Infrastructure update: COMET, a new instrument in the Spatial proteomics Unit
A new instrument for applying multiplexed spatial protein detection on cells and tissue sections have been installed in the Spatial Proteomics Unit, part of the SciLifeLab Spatial and single cell biology (SSCB) platform. The brand new instrument, from Lunaphore, is called COMET, and is used for applying sequential indirect immunofluorescence (IF), with of-the-shelf primary antibodies.
COMET is an integrated system that performs both the staining and imaging of up to four slides in parallel in a fully automated manner. The biggest advantage with this instrument is that it relies on secondary antibodies for detection, meaning that any primary antibody working in regular tissue staining applications can be directly used and included in a multiplexed panel.
“For users working on diverse projects, including a variety of key protein markers, this is a great solution as they can continue to work with the same antibodies they already have experience with”, says Charlotte Stadler (SciLifeLab/KTH), Head of the Spatial Proteomics Unit.
The first projects using COMET are already initiated and includes lung cancer and mouse colon samples. Additional project applications are currently being prepared.
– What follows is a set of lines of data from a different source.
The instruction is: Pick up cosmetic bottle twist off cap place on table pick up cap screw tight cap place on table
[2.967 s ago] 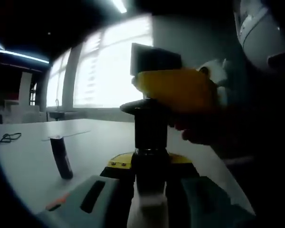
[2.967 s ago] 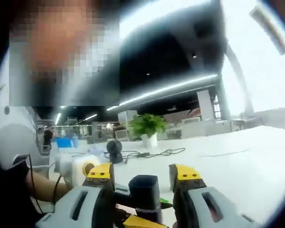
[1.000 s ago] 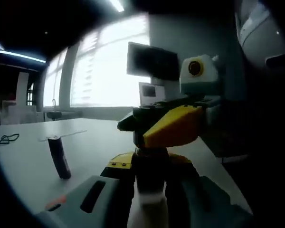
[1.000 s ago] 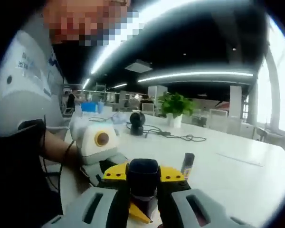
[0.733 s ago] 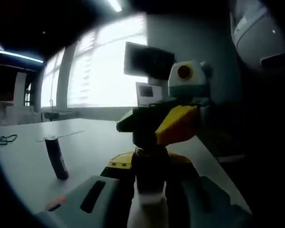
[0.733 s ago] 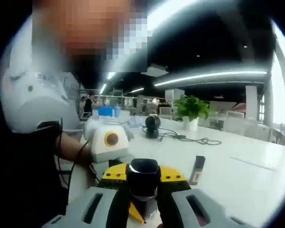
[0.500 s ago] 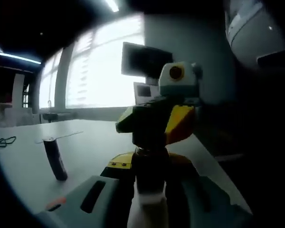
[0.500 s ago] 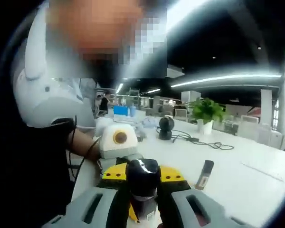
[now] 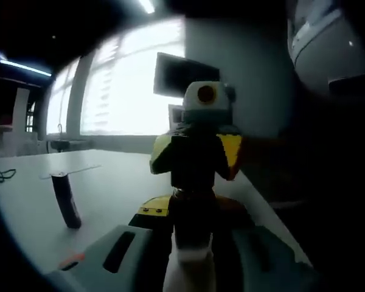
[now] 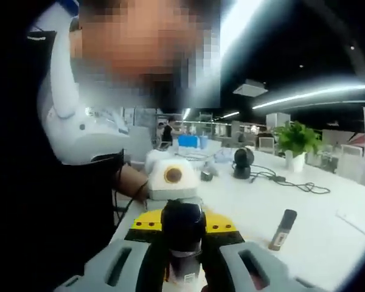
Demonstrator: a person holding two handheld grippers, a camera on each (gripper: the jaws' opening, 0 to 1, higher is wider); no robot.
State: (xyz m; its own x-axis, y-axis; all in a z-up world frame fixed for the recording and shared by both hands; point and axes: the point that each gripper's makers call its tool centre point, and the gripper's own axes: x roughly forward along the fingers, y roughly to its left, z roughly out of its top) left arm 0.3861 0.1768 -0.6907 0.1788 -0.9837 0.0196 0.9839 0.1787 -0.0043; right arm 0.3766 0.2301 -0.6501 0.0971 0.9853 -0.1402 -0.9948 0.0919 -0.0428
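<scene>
In the left gripper view my left gripper (image 9: 191,213) is shut on a cosmetic bottle (image 9: 193,240), dark at the neck and white lower down, held upright between the jaws. Its black cap (image 9: 193,164) is pinched from the far side by my right gripper (image 9: 196,152), whose yellow-tipped jaws sit on either side of it. In the right gripper view the right gripper (image 10: 182,230) is shut on the same black cap (image 10: 182,224), with the bottle's neck (image 10: 184,267) just below it.
A dark tube (image 9: 65,201) stands on the white table (image 9: 109,188), also seen as the tube (image 10: 282,229) in the right gripper view. Farther back are a round black device (image 10: 243,159) with cables and a potted plant (image 10: 297,143). A person's arm (image 10: 129,182) and torso are close by.
The right gripper has turned about the cap while staying shut on it, from slanted to nearly face-on to the left camera. The left gripper holds the bottle still.
</scene>
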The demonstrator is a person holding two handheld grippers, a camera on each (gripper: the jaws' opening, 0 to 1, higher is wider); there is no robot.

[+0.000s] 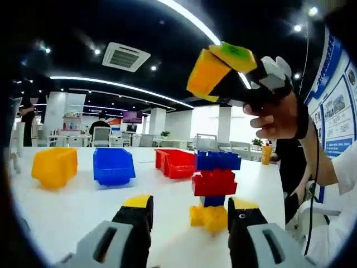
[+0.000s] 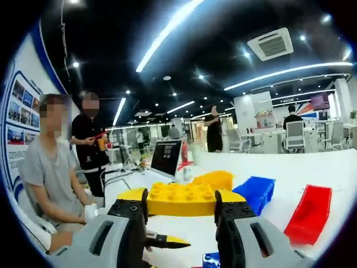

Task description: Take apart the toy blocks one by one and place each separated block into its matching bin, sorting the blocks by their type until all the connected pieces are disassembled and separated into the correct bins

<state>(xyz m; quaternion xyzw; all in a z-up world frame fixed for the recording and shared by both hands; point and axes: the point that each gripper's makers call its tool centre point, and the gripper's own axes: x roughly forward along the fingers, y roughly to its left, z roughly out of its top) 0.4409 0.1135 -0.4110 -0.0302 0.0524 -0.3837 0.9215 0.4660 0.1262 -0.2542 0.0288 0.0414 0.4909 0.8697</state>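
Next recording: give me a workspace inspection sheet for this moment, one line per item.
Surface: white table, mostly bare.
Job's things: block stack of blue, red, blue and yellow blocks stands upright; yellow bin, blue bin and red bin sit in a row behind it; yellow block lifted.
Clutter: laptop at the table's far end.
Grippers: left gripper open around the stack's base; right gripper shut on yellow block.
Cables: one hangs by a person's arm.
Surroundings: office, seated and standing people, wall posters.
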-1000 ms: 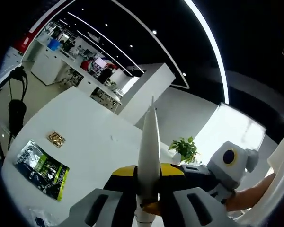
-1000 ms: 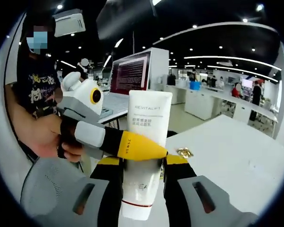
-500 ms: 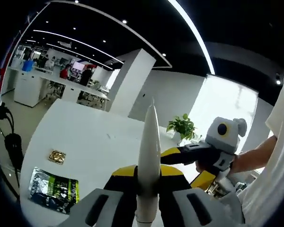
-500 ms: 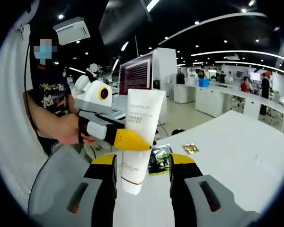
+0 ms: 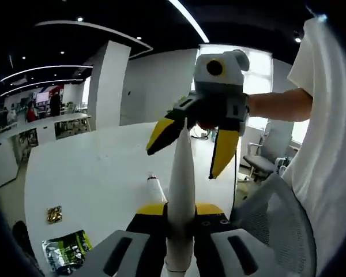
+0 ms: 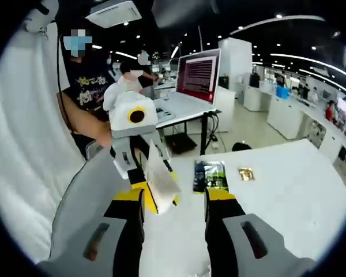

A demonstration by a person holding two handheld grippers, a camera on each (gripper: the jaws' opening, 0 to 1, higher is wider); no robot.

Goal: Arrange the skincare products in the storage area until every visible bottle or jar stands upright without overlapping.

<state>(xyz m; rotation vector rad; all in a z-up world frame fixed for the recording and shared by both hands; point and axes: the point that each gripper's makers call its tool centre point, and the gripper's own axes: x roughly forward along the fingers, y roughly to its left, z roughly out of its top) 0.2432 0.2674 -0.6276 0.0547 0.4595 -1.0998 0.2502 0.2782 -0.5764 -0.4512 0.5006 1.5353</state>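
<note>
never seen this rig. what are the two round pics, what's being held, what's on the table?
There is no robot arm: a person holds one handheld gripper in each hand, and a fisheye camera rides on each, looking out along its fingers.

In the left gripper view, the left gripper is shut on a white tube, seen edge-on. The right gripper hangs open beyond it, its yellow-tipped fingers spread.

In the right gripper view, the right gripper's own fingers rise from the bottom, apart and holding nothing. Past them the left gripper appears, carrying the tube.

On the white table lie a dark green packet and a small gold sachet. The left gripper view also shows a small white bottle-like item on the table; I can't tell what it is.
</note>
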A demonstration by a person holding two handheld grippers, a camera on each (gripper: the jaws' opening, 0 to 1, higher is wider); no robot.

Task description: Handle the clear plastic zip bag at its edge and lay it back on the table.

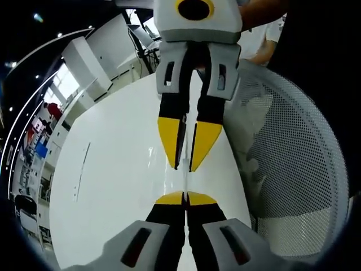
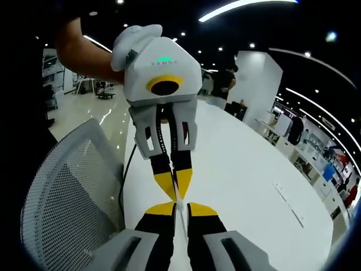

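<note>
- Nearest in the left gripper view, the left gripper [image 1: 185,196] has its yellow-tipped jaws pressed together on a thin, almost edge-on sheet, which I take to be the clear plastic zip bag [image 1: 185,179].
- Nearest in the right gripper view, the right gripper [image 2: 179,206] looks likewise clamped on that thin edge, its yellow tips meeting around a pale line that runs up between the two tools.
- Each gripper faces the other, tips close but not touching, so the bag edge is stretched in the short gap between them, held above the white tabletop [image 1: 113,186] rather than lying on it.
- Being clear and seen edge-on, the rest of the bag is hard to make out; I cannot tell how much hangs below.
- Risk: both grips sit on a narrow strip of slick film, so pulling the hands apart could slip the edge out of one pair of jaws, or strain the zip seam.
- Risk: releasing one side early would let the bag swing and land folded instead of flat.
- Beside the tabletop stands a white mesh chair back [image 1: 293,169].
- Farther off lie a showroom floor, shelves and ceiling lights.
</note>
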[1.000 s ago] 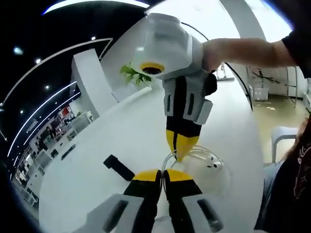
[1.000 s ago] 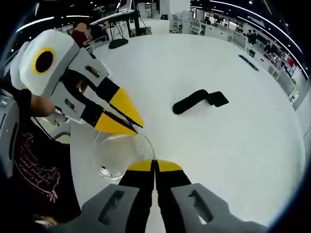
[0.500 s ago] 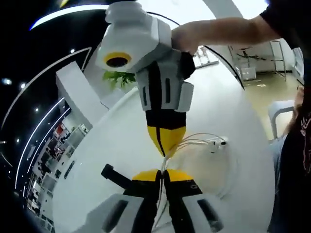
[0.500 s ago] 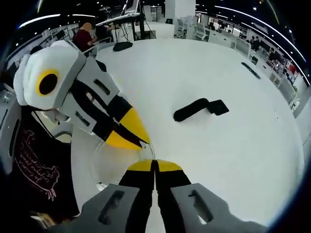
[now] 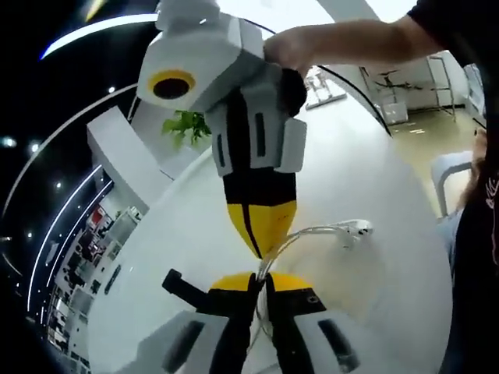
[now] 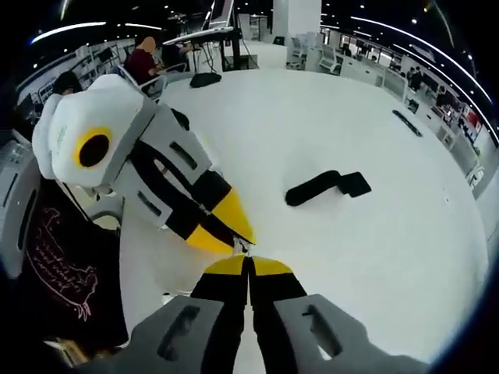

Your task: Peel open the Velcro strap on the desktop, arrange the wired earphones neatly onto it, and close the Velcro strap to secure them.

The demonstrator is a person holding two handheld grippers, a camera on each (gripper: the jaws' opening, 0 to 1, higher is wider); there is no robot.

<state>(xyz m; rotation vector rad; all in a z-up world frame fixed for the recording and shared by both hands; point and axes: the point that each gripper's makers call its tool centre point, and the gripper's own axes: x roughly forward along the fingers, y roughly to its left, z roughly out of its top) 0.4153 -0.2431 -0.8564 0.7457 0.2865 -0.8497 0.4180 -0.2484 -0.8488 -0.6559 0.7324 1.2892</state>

How should someone who are interested in using COMET get started?
“The easiest way is to send us an email to schedule a consultation around the intended project. Much of the early work can be done by the user, like optimization of each of the antibodies to be included in the multiplexed panel. Our focus of the project is then to optimize the conditions on COMET and building the multiplexed panel”, says Charlotte.
COMET is funded by the parts of the VR instrument grant that was given to the SSCB platform in 2021.
“We are very happy that the instrument is already in place and that we can now start to offer this new service to all of our users says”, Charlotte.